_GOAL OF THE EXERCISE_
Pull every line that holds the word "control" from the entries.

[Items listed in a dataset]
########################################
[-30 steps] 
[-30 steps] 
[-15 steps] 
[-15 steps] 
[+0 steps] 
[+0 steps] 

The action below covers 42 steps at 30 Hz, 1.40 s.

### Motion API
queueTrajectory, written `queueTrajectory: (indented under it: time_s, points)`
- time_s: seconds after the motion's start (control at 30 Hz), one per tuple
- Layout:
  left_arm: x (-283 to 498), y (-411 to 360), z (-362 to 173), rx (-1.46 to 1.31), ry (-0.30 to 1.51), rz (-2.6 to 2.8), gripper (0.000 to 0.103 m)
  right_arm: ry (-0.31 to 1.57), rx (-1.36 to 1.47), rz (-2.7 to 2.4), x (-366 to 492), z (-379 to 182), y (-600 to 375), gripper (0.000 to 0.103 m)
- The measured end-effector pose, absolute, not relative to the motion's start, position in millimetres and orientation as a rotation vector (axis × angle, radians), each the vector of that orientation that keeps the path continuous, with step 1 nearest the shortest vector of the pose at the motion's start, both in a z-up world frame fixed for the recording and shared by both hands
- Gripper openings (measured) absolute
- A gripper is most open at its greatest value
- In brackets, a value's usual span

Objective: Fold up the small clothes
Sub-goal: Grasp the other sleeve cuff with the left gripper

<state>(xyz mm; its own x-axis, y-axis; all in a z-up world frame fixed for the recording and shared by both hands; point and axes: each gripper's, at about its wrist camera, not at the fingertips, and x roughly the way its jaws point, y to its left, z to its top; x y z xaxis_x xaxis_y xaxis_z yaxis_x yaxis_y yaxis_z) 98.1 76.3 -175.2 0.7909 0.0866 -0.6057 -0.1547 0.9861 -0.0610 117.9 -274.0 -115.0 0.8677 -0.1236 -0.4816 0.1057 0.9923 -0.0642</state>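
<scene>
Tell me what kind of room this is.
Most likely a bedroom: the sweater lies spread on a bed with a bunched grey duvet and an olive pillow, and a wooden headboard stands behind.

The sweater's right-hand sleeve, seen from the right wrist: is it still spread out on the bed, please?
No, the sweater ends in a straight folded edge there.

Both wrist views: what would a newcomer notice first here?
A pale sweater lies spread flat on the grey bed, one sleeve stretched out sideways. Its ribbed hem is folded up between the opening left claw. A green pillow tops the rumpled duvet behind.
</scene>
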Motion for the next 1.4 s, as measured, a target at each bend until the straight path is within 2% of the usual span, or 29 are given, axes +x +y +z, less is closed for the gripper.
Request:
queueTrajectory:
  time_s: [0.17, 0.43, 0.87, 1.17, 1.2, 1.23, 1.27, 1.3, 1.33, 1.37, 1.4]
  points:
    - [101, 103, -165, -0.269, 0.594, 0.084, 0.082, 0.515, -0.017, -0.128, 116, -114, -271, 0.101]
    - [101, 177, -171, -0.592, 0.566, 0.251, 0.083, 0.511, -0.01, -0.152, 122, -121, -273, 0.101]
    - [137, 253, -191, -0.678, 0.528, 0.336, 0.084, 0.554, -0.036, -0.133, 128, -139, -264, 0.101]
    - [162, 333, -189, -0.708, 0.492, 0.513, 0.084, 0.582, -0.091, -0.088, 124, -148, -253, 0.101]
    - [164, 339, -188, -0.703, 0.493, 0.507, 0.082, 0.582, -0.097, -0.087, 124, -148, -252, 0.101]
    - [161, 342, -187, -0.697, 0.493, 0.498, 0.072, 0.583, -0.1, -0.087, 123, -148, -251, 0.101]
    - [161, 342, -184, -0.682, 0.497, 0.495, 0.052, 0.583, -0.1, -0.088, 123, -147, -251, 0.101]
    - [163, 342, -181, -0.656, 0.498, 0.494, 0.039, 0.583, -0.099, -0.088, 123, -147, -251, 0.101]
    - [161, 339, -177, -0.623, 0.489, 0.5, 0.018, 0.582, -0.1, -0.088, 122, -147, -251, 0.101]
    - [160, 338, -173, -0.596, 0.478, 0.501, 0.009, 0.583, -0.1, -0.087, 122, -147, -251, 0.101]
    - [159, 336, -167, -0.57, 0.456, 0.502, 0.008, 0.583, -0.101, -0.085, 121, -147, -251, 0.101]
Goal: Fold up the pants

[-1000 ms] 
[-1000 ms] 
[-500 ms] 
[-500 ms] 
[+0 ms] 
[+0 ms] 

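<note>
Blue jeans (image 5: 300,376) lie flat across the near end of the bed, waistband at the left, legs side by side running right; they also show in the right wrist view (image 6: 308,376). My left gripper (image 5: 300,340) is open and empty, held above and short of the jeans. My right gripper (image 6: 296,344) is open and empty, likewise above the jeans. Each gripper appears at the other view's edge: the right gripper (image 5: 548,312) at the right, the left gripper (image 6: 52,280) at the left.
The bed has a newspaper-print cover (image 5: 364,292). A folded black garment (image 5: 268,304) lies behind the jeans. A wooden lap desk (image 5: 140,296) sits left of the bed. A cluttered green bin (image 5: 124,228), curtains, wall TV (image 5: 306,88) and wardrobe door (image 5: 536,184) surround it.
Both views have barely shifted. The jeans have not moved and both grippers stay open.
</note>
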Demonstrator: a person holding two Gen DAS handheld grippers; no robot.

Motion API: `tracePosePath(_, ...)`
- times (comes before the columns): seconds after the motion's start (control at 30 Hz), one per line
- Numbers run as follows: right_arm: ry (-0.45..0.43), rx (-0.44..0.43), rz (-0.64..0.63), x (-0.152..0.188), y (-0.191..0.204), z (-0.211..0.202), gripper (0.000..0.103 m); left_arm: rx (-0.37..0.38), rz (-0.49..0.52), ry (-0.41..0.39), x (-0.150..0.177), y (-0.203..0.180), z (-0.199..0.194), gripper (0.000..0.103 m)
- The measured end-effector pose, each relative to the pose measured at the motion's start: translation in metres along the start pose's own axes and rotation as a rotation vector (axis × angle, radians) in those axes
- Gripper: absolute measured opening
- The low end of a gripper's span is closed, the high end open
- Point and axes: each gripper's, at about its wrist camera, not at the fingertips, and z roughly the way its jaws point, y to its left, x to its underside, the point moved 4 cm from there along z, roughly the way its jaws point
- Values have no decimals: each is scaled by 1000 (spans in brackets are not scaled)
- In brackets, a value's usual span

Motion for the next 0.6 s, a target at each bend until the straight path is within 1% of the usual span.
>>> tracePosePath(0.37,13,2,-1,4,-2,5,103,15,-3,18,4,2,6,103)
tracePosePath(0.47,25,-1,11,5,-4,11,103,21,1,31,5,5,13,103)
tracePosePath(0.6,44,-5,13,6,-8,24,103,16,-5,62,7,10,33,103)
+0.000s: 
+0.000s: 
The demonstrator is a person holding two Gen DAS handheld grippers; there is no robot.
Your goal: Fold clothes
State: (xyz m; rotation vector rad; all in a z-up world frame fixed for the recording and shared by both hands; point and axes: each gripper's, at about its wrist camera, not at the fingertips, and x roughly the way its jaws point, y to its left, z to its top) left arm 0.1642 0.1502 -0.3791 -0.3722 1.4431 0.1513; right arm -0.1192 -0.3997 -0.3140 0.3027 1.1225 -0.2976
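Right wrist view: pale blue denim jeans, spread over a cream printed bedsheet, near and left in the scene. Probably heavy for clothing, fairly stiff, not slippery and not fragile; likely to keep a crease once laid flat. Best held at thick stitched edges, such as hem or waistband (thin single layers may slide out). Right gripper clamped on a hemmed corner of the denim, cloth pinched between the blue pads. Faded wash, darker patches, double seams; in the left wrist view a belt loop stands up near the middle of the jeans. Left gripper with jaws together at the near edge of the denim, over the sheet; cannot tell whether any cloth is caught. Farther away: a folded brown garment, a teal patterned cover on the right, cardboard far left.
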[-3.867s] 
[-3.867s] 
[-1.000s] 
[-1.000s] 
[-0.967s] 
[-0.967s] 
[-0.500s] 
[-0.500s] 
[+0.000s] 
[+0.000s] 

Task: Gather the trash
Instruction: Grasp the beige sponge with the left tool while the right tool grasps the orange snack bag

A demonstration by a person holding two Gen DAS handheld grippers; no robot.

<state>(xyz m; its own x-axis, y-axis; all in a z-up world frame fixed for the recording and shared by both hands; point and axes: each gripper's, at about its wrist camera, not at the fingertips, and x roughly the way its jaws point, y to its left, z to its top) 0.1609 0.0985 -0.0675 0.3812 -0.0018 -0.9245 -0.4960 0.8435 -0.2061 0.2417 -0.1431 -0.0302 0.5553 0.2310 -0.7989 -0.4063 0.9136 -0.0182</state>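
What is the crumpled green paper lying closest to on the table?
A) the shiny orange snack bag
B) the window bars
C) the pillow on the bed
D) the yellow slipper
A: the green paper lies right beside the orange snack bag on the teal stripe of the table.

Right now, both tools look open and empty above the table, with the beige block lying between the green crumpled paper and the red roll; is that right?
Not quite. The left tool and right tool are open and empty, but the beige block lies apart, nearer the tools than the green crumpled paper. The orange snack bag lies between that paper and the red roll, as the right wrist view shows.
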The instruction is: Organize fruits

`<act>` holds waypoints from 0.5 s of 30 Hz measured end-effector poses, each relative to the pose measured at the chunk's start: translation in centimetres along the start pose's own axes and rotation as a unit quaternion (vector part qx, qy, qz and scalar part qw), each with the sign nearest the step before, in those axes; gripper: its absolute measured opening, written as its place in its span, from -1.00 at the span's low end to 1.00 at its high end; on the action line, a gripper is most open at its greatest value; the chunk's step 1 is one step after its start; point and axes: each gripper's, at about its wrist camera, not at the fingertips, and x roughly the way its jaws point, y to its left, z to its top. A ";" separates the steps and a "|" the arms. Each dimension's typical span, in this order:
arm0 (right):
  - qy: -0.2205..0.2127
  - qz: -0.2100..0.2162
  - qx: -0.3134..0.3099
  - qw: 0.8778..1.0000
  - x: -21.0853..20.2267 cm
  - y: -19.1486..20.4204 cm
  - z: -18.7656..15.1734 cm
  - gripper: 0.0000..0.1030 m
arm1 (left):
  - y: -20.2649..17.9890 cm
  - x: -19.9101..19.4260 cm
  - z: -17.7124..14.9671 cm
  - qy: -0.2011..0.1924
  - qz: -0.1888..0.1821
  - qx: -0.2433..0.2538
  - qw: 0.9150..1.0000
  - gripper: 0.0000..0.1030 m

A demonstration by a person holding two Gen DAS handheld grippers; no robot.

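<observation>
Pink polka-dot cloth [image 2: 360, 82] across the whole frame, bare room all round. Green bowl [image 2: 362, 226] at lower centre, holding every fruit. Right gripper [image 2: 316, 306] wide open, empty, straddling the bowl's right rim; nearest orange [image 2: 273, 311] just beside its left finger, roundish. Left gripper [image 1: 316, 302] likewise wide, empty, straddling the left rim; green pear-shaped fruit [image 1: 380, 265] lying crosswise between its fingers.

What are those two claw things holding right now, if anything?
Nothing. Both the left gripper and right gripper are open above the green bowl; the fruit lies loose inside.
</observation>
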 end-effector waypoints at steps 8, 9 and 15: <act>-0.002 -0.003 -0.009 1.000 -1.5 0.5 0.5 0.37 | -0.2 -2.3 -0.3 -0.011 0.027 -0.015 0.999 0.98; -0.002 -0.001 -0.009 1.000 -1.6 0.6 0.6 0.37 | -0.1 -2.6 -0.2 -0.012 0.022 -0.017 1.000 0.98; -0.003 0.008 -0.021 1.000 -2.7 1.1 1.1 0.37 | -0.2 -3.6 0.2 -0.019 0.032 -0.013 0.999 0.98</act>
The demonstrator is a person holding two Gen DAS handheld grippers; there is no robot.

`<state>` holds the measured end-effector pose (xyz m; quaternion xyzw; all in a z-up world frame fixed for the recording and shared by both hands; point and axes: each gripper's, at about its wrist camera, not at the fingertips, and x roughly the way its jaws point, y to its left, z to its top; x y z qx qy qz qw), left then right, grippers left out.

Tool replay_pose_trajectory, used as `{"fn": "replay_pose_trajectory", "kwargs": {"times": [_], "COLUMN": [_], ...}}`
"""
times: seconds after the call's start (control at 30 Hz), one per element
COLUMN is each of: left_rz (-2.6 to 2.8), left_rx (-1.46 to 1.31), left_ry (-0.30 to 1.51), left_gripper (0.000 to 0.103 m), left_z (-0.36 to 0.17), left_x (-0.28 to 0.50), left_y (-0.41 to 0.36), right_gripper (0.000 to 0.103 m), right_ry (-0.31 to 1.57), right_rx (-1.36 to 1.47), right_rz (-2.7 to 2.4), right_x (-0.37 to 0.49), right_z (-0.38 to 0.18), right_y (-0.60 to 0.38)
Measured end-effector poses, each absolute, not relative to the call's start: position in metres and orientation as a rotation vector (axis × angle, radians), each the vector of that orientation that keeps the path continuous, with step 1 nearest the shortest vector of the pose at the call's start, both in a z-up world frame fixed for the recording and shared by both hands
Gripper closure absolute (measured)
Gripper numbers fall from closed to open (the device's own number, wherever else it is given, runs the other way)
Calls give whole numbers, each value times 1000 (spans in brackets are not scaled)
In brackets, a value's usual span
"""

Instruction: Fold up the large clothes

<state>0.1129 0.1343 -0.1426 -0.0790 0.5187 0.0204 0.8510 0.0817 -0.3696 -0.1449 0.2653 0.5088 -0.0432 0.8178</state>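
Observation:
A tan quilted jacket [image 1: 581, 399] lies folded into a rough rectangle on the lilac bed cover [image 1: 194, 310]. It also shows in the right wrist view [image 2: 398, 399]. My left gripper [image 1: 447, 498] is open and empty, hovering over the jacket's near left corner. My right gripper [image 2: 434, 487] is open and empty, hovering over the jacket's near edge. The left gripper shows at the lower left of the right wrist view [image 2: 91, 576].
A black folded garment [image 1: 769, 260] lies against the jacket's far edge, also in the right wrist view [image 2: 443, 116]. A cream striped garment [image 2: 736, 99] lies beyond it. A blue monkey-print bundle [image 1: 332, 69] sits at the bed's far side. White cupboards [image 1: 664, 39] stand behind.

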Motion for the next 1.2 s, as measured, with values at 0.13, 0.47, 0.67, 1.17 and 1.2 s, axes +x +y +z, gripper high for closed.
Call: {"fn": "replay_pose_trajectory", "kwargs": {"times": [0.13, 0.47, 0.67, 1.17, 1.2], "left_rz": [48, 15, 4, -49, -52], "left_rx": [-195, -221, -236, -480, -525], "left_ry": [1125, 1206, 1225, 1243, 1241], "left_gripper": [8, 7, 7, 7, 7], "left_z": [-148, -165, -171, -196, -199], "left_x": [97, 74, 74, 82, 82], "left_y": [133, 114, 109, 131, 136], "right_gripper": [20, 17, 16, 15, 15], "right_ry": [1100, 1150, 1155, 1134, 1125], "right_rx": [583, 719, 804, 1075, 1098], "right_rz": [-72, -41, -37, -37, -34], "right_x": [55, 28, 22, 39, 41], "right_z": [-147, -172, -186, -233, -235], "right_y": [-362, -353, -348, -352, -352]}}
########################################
_TASK OUTPUT_
- time_s: seconds after the motion's start (control at 30 Hz), one per tuple
- times (comes before the columns): seconds after the motion's start (control at 30 Hz), one per line
times: seconds after the call's start (control at 30 Hz), one per element

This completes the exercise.